### Work item
In the answer, each line of the listing should appear again unchanged.

(Beginning of Exercise data)

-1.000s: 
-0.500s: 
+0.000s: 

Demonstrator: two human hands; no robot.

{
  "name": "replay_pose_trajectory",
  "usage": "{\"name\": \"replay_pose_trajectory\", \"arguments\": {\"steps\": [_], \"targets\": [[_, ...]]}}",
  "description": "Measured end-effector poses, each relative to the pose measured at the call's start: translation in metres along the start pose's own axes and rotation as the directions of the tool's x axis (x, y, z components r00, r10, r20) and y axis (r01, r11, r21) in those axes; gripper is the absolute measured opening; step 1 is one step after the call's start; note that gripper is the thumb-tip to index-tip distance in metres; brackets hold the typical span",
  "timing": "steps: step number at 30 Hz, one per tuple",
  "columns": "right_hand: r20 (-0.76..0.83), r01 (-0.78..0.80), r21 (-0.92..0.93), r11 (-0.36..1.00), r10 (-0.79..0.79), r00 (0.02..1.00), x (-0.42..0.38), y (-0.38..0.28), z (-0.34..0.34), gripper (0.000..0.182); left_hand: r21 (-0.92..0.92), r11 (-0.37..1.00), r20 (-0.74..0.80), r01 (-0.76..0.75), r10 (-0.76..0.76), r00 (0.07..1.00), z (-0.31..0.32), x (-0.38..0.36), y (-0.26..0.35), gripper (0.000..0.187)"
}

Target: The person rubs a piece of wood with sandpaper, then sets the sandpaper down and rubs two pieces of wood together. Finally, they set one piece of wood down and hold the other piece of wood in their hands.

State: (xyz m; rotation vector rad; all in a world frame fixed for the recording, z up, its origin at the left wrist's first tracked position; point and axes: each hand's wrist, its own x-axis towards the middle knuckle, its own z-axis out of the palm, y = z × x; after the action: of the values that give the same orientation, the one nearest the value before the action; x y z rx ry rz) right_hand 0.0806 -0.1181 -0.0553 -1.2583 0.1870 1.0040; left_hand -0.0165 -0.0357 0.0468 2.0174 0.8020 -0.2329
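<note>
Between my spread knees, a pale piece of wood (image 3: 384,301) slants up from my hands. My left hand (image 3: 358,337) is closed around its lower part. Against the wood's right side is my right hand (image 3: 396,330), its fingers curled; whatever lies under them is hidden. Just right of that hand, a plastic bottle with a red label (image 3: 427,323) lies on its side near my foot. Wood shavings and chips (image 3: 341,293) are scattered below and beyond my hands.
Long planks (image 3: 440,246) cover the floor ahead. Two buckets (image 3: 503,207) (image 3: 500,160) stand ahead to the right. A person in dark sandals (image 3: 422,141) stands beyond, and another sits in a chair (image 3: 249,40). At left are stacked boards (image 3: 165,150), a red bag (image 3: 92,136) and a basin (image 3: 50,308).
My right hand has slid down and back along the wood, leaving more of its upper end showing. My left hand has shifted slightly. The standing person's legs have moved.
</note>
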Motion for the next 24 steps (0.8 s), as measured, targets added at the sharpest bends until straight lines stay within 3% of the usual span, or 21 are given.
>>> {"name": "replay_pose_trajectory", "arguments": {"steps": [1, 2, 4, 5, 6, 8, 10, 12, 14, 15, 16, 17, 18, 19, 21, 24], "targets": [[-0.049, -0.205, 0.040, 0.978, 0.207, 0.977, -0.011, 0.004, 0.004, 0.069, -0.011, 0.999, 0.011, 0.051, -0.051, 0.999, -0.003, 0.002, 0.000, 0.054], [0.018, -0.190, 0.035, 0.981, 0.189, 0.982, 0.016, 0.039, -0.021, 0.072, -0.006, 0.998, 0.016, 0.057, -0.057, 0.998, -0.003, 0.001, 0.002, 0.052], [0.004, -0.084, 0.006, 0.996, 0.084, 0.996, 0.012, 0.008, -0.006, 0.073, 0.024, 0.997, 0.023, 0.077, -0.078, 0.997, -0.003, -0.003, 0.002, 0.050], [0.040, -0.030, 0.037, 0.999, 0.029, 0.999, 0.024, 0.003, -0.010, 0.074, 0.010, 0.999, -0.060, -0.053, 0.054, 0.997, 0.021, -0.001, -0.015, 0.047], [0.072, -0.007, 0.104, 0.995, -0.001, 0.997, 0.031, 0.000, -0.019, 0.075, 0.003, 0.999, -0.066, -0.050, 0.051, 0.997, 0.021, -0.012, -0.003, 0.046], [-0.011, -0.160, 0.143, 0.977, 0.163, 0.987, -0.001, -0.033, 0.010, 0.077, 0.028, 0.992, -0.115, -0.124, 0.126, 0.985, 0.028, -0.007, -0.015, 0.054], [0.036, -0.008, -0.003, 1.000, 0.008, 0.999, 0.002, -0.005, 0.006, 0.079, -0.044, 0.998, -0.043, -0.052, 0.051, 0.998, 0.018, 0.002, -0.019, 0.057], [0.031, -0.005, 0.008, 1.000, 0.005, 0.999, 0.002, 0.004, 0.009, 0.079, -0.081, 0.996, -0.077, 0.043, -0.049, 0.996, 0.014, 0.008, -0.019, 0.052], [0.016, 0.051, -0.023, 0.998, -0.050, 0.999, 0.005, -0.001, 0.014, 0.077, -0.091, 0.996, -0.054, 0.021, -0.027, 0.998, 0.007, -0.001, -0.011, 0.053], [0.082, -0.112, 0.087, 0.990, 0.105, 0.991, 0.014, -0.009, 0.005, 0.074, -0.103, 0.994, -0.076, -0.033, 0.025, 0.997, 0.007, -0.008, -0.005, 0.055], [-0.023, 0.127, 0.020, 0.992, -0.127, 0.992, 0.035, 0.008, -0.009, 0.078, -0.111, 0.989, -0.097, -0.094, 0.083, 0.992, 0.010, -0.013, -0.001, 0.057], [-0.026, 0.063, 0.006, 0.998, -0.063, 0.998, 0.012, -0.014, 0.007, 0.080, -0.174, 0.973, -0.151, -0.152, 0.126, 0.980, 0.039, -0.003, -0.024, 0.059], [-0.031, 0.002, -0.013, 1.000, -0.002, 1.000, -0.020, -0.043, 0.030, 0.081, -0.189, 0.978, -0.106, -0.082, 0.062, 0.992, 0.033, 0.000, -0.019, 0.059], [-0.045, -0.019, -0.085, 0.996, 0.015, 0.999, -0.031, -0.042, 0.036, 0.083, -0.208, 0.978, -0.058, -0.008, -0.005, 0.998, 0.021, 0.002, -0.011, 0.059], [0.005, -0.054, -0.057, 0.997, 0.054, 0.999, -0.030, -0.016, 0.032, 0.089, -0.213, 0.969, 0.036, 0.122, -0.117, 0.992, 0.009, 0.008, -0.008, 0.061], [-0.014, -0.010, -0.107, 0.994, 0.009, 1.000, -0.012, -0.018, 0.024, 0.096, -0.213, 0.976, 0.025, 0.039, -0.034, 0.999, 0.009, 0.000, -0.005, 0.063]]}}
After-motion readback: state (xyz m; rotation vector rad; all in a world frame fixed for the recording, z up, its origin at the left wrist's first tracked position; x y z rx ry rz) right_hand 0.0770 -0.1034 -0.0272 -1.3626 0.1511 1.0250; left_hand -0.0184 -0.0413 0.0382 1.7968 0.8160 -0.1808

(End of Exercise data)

### Finished exercise
-1.000s: 
-0.500s: 
+0.000s: 

Demonstrator: two human hands; no robot.

{
  "name": "replay_pose_trajectory",
  "usage": "{\"name\": \"replay_pose_trajectory\", \"arguments\": {\"steps\": [_], \"targets\": [[_, ...]]}}",
  "description": "Measured end-effector poses, each relative to the pose measured at the call's start: translation in metres along the start pose's own axes and rotation as the directions of the tool's x axis (x, y, z components r00, r10, r20) and y axis (r01, r11, r21) in those axes; gripper is the absolute measured opening; step 1 is one step after the call's start; note that gripper is the thumb-tip to index-tip distance in metres; brackets hold the typical span",
  "timing": "steps: step number at 30 Hz, one per tuple",
  "columns": "right_hand: r20 (-0.76..0.83), r01 (-0.78..0.80), r21 (-0.92..0.93), r11 (-0.36..1.00), r10 (-0.79..0.79), r00 (0.02..1.00), x (-0.42..0.38), y (-0.38..0.28), z (-0.34..0.34), gripper (0.000..0.182); left_hand: r21 (-0.92..0.92), r11 (-0.37..1.00), r20 (-0.74..0.80), r01 (-0.76..0.75), r10 (-0.76..0.76), r00 (0.07..1.00), z (-0.31..0.32), x (-0.38..0.36), y (-0.26..0.35), gripper (0.000..0.187)"
}

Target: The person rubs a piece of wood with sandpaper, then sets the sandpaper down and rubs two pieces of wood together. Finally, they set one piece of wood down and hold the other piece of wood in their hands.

State: (xyz m; rotation vector rad; all in a world frame fixed for the recording, z up, its origin at the left wrist's first tracked position; point and axes: each hand's wrist, its own x-axis towards the middle knuckle, its own z-axis out of the palm, y = z × x; after the action: of the values that give the same orientation, the one nearest the value before the action; x y z rx ry rz) right_hand 0.0806 -0.1181 -0.0553 -1.2583 0.1870 1.0040; left_hand -0.0165 -0.0357 0.0468 2.0174 0.8020 -0.2329
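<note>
Between my spread knees, a pale piece of wood (image 3: 384,301) slants up from my hands. My left hand (image 3: 358,337) is closed around its lower part. Against the wood's right side is my right hand (image 3: 396,330), its fingers curled; whatever lies under them is hidden. Just right of that hand, a plastic bottle with a red label (image 3: 427,323) lies on its side near my foot. Wood shavings and chips (image 3: 341,293) are scattered below and beyond my hands.
Long planks (image 3: 440,246) cover the floor ahead. Two buckets (image 3: 503,207) (image 3: 500,160) stand ahead to the right. A person in dark sandals (image 3: 422,141) stands beyond, and another sits in a chair (image 3: 249,40). At left are stacked boards (image 3: 165,150), a red bag (image 3: 92,136) and a basin (image 3: 50,308).
My right hand has slid down and back along the wood, leaving more of its upper end showing. My left hand has shifted slightly. The standing person's legs have moved.
</note>
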Motion for the next 24 steps (0.8 s), as measured, targets added at the sharpest bends until straight lines stay within 3% of the usual span, or 21 are given.
>>> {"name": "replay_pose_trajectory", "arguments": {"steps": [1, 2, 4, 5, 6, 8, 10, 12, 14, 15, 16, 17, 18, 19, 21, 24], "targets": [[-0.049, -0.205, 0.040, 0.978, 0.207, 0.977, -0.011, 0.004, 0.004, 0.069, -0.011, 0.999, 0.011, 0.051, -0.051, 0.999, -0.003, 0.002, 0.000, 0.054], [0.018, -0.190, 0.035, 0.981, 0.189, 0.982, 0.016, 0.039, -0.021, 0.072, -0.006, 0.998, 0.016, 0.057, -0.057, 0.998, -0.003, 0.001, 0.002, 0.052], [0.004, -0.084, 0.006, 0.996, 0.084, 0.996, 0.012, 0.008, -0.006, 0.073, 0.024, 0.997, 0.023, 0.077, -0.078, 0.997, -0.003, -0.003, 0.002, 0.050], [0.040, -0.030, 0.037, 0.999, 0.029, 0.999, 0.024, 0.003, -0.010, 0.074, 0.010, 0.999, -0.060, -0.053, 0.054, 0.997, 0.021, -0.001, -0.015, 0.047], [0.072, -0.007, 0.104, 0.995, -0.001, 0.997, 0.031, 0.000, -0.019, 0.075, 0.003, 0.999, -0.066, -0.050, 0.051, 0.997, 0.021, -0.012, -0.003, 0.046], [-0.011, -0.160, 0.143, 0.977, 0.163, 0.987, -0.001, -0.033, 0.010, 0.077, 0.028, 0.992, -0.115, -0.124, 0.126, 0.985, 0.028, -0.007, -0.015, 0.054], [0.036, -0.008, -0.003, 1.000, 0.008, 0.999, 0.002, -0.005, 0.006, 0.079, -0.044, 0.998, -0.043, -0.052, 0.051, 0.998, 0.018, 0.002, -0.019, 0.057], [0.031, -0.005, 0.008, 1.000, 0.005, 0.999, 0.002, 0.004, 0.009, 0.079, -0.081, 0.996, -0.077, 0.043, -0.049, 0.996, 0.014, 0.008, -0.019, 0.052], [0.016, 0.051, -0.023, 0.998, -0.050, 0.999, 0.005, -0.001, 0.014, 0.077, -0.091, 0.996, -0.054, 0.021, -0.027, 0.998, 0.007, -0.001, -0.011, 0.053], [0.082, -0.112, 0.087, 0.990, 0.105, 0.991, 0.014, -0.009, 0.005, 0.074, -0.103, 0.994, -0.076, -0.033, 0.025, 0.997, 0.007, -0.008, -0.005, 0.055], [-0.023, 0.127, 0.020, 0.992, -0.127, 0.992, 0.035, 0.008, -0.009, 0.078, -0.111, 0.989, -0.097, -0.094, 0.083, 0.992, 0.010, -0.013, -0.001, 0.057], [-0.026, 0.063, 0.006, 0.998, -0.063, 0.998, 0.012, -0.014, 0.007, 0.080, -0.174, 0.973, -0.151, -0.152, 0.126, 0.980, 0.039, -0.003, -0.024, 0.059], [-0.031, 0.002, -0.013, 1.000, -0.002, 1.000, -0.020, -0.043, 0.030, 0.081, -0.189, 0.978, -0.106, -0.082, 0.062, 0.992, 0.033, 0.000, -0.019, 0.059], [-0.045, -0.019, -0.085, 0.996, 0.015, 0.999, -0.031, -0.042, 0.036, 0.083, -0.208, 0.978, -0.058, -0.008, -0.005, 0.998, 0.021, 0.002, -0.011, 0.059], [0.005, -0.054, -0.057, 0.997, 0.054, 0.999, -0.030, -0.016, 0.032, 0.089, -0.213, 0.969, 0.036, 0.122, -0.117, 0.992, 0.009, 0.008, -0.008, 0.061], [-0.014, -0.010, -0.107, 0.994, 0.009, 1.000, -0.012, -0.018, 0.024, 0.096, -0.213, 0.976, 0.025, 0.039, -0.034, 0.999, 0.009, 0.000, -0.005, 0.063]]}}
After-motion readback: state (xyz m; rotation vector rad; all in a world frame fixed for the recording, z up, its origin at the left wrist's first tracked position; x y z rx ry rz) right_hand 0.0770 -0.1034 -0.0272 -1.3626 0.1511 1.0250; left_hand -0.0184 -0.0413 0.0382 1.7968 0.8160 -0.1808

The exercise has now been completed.